### PROMPT
Copy out all lines of the records in which the word "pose" appears.

### DATA FOR REVIEW
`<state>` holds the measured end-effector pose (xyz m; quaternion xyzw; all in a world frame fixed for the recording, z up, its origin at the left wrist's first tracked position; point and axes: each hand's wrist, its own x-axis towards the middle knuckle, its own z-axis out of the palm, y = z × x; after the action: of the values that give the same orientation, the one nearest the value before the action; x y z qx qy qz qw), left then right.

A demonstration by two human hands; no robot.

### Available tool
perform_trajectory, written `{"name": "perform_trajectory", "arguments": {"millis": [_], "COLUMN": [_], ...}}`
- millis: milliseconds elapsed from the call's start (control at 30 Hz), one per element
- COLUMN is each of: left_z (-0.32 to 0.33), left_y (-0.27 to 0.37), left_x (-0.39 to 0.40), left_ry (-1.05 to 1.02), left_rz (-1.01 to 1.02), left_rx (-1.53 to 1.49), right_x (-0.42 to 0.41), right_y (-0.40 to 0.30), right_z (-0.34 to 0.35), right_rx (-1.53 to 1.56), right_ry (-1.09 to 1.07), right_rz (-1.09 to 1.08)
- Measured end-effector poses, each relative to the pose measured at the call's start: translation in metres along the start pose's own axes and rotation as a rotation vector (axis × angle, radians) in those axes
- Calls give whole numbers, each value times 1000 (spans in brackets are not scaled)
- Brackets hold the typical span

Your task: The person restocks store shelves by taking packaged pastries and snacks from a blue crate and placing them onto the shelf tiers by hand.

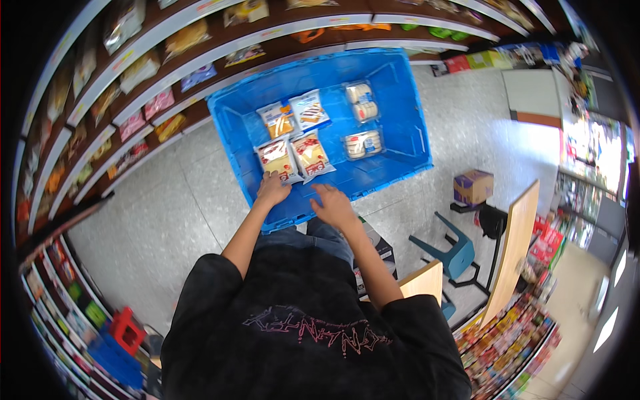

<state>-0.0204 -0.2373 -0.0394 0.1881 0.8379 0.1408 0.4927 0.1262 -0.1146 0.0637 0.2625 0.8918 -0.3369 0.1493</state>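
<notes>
A blue plastic crate (345,175) lies before me with packaged food inside. My left hand (272,190) touches the lower edge of a bread package (277,157) in the crate's near left part; whether its fingers grip it, I cannot tell. Beside that package is a similar one (311,154), and my right hand (332,202) hovers just below it, fingers apart and holding nothing. Behind them lie an orange-and-white food packet (277,120) and a blue-and-white packet (308,111). On the right side are two clear plastic packs of round pale buns, one farther (361,101), one nearer (363,144).
Shelves of packaged goods (200,75) curve behind the crate and along the left. To the right stand a teal plastic stool (457,257), a cardboard box (473,186) and a wooden tabletop (512,250). A red plastic stool (127,330) is at lower left.
</notes>
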Motion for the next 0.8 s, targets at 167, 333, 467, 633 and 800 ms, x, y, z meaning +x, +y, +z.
{"name": "perform_trajectory", "arguments": {"millis": [167,333,467,633,800], "left_z": [28,24,67,73,73], "left_y": [-57,-16,-68,-57,-42], "left_x": [47,58,97,107,100], "left_ry": [158,140,449,404,577], "left_rz": [-209,-250,-426,-382,-507], "left_rx": [-265,-810,-677,-988,-1038], "right_x": [48,114,166,185,196], "right_y": [22,115,146,160,166], "right_z": [4,33,59,74,99], "right_rx": [-94,38,202,396,320], "right_ry": [-205,-441,-549,-506,-458], "right_rz": [-124,10,140,417,493]}}
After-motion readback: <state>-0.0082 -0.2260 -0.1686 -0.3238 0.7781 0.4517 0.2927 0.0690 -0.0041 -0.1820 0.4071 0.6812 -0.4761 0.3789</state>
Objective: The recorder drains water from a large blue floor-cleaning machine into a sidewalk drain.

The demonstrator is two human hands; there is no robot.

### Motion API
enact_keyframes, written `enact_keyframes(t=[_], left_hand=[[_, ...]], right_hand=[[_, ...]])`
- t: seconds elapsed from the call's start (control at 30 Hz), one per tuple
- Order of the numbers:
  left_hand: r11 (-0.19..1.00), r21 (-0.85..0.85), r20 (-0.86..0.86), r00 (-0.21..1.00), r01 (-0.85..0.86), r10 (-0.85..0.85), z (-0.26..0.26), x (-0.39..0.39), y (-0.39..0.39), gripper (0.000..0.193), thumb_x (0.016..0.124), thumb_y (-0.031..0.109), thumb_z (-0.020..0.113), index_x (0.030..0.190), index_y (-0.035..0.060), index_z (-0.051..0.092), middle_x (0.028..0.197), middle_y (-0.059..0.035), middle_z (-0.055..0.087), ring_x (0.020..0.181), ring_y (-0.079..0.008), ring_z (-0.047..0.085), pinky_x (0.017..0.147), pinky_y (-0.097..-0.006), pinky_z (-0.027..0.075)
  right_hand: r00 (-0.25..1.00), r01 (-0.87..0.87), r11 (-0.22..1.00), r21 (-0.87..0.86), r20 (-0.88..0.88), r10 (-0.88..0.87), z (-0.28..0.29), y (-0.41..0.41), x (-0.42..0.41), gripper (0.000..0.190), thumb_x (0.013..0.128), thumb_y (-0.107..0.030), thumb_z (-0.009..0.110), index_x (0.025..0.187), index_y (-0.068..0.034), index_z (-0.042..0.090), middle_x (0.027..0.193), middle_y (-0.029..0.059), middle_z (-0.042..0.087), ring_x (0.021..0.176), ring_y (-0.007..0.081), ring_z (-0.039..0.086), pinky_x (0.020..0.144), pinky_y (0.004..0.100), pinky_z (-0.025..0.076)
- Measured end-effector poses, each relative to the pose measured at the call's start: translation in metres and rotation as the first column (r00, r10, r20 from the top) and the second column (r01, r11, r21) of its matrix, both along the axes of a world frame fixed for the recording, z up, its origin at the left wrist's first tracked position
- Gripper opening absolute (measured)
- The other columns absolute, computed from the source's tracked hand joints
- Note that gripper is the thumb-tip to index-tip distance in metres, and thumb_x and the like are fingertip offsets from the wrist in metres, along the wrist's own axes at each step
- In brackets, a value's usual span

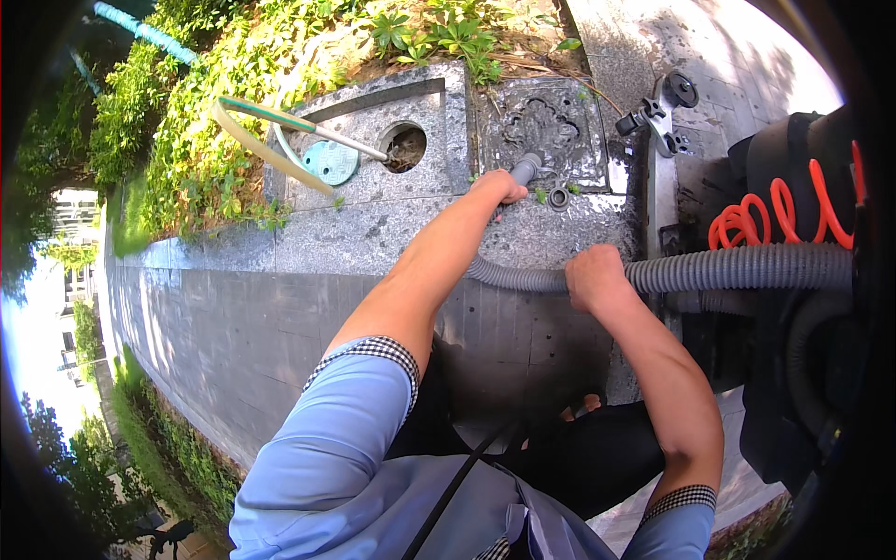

### YOUR SOLUTION
`<state>` holds the measured end-effector pose (xyz m; quaternion xyzw; all in a world frame fixed for the recording, z up, its origin at the left wrist's first tracked position; point and axes: each hand's wrist, its own x-axis towards the middle knuckle, its own z-axis out of the palm, y = z × x; after the action: of the values that give the same orientation, the one nearest the value before the action; x y z qx qy qz qw), left then right.
- Measured end-effector poses, each relative to the pose measured at the call's start: translation in metres along the start pose's own axes and rotation as a rotation vector (axis × angle, radians) in those axes
- Measured end-effector poses, each relative to the pose measured at the call's start: translation in metres and rotation as the first column (r00, r10, r20 from the top) and the second column (r01, r11, r21) of its matrix, both along the axes of a world frame fixed for the recording, z up, its origin at the left wrist's first tracked position

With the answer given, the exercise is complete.